- [THE TASK] Exactly as written, copy the lines of the data below from the first through the one containing "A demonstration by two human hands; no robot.".
-*-*-
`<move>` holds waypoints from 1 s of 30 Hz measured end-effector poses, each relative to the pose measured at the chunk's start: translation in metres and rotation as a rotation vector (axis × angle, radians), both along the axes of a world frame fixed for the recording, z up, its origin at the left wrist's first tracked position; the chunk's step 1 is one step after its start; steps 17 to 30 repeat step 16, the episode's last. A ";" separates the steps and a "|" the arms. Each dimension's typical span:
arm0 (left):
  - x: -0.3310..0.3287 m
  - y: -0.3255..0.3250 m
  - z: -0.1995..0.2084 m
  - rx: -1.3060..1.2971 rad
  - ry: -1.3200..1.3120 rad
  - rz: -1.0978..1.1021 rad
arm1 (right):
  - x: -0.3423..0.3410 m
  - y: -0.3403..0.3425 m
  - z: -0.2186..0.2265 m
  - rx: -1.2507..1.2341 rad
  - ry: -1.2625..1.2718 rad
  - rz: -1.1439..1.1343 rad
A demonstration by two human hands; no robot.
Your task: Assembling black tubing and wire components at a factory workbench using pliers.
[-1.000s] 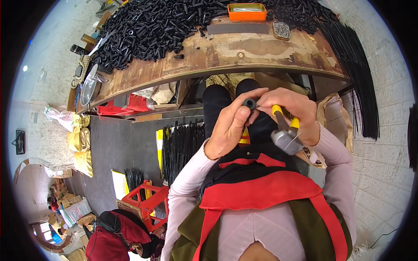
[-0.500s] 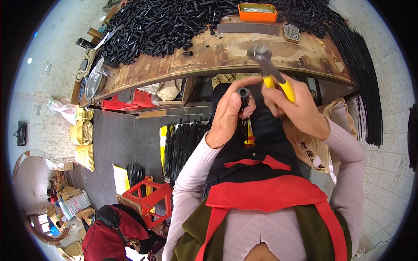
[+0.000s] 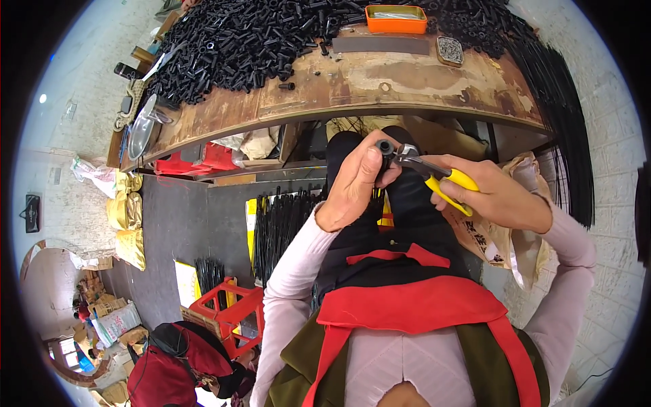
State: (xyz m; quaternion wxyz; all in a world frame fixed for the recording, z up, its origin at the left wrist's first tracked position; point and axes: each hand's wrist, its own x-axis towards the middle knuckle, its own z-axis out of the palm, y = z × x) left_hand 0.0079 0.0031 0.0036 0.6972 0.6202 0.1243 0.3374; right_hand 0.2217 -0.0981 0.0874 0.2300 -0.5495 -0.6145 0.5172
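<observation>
My left hand is closed around a short black tube-like part, its round open end facing up. In my right hand is a pair of pliers with yellow handles and metal jaws. The jaws point left and meet the side of the black part, close to my left fingertips; whether they grip it I cannot tell. Both hands are over my lap, just short of the workbench. A large heap of similar black parts covers the back and left of the bench.
On the bench are an orange tray, a flat grey bar and a small tin of metal bits. Long black strands hang off its right end. A red plastic stool and another person are at lower left.
The pliers have swung down from above the bench edge to the black part, turning their jaws left. My right hand moved down and right; my left hand stayed nearly still.
</observation>
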 end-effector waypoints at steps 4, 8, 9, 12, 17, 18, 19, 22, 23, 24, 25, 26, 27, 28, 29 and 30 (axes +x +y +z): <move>-0.001 -0.004 0.008 0.012 0.042 -0.033 | 0.008 0.005 0.023 -0.068 -0.011 0.062; -0.006 -0.006 0.002 0.047 0.093 0.035 | 0.001 0.011 0.013 -0.346 -0.003 0.063; -0.007 -0.004 -0.001 0.029 0.115 0.041 | 0.003 0.010 0.006 -0.395 0.110 0.053; -0.014 -0.006 -0.001 0.039 0.070 -0.047 | 0.008 0.012 0.006 -0.490 0.168 0.163; -0.011 -0.003 0.006 0.051 0.063 -0.118 | 0.008 -0.007 0.012 -0.026 -0.107 0.099; -0.011 -0.003 0.006 0.051 0.063 -0.118 | 0.008 -0.007 0.012 -0.026 -0.107 0.099; -0.011 -0.003 0.006 0.051 0.063 -0.118 | 0.008 -0.007 0.012 -0.026 -0.107 0.099; -0.011 -0.003 0.006 0.051 0.063 -0.118 | 0.008 -0.007 0.012 -0.026 -0.107 0.099; -0.011 -0.003 0.006 0.051 0.063 -0.118 | 0.008 -0.007 0.012 -0.026 -0.107 0.099; -0.011 -0.003 0.006 0.051 0.063 -0.118 | 0.008 -0.007 0.012 -0.026 -0.107 0.099; -0.011 -0.003 0.006 0.051 0.063 -0.118 | 0.008 -0.007 0.012 -0.026 -0.107 0.099; -0.011 -0.003 0.006 0.051 0.063 -0.118 | 0.008 -0.007 0.012 -0.026 -0.107 0.099; -0.011 -0.003 0.006 0.051 0.063 -0.118 | 0.008 -0.007 0.012 -0.026 -0.107 0.099; -0.011 -0.003 0.006 0.051 0.063 -0.118 | 0.008 -0.007 0.012 -0.026 -0.107 0.099; -0.011 -0.003 0.006 0.051 0.063 -0.118 | 0.008 -0.007 0.012 -0.026 -0.107 0.099; -0.011 -0.003 0.006 0.051 0.063 -0.118 | 0.008 -0.007 0.012 -0.026 -0.107 0.099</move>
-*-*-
- [EXERCISE RESPONSE]
`<move>` holds waypoints from 1 s of 30 Hz measured end-effector poses, each relative to the pose measured at the chunk's start: translation in metres and rotation as a rotation vector (axis × angle, radians), both along the axes of a world frame fixed for the recording, z up, its origin at the left wrist's first tracked position; the chunk's step 1 is one step after its start; steps 17 to 30 repeat step 16, the episode's last. A ";" separates the steps and a "|" the arms. Each dimension's typical span:
arm0 (left):
  - x: -0.3310..0.3287 m
  - y: -0.3255..0.3250 m
  - z: -0.1995..0.2084 m
  - rx: -1.3060..1.2971 rad
  - ry: -1.3200..1.3120 rad
  - rz: -1.0978..1.1021 rad
arm1 (right):
  - x: -0.3423..0.3410 m
  - y: -0.3403..0.3425 m
  - z: -0.2186..0.2265 m
  - rx: -1.2507..1.2341 rad
  - ry: -1.2625..1.2718 rad
  - rz: -1.1439..1.1343 rad
A demonstration by two human hands; no robot.

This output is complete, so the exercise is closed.